Mimo licznych apeli handlowców o wznowienie działalności targowiska przy ulicy Prusa w Łukowie, burmistrz miasta nie zdecydował się na jego otwarcie.
– Jest to największe targowisko w mieście, zachowanie tam wszystkich obostrzeń sanitarnych byłoby trudne. – tłumaczy burmistrz Łukowa, Piotr Płudowski. – Jest to targowisko o dużo większym zasięgu niż lokalnym. Przyjeżdżają tam kupcy z sąsiednich powiatów, jak i z innych województw, ale również klienci z różnych miejsc. Taka koncentracja ludzi w obecnej sytuacji stanowiłaby ogromne zagrożenie dla zdrowia. Kiedy to niebezpieczeństwo będzie się zmniejszać, niezwłocznie zostanie podjęta decyzja o powtórnym uruchomieniu targowiska.
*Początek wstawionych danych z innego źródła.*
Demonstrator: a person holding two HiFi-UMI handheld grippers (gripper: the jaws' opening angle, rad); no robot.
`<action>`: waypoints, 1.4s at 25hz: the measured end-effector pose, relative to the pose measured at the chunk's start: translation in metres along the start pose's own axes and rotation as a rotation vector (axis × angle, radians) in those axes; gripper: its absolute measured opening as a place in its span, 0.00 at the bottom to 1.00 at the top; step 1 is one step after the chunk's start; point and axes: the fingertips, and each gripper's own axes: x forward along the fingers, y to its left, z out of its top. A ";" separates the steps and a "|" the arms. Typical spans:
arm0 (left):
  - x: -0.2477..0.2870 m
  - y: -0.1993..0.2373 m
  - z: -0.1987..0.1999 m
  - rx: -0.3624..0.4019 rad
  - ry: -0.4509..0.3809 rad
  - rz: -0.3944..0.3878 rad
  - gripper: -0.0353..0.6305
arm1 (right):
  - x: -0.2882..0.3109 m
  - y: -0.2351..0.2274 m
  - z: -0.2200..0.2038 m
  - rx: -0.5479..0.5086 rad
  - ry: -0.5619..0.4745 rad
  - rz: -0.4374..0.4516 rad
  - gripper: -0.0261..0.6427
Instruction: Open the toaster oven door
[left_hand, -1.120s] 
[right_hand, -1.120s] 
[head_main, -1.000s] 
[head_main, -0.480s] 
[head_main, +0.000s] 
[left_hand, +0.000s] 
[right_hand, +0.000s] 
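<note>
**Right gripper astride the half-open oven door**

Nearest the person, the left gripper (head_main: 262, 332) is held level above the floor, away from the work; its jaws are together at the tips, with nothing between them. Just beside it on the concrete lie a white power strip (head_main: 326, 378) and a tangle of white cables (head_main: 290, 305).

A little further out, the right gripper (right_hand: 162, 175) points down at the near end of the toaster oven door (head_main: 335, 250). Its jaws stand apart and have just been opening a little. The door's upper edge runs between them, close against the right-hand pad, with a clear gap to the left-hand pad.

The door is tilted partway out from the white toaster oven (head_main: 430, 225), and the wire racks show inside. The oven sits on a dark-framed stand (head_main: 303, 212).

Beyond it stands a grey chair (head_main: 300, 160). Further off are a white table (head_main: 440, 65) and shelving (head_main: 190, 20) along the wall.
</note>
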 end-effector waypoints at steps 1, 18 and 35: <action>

Być może stanie się to już w tygodniu bezpośrednio po świętach Wielkiej Nocy – dodaje.
W Łukowie czynne jest drugie, mniejsze targowisko przy ulicy Kanałowej.
W ostatnim czasie na wznowienie działalności targowisk zdecydowały się niektóre samorządy w województwie lubelskim, między innymi: Stoczka Łukowskiego, gmin Stanin, Wisznic czy też Łomaz.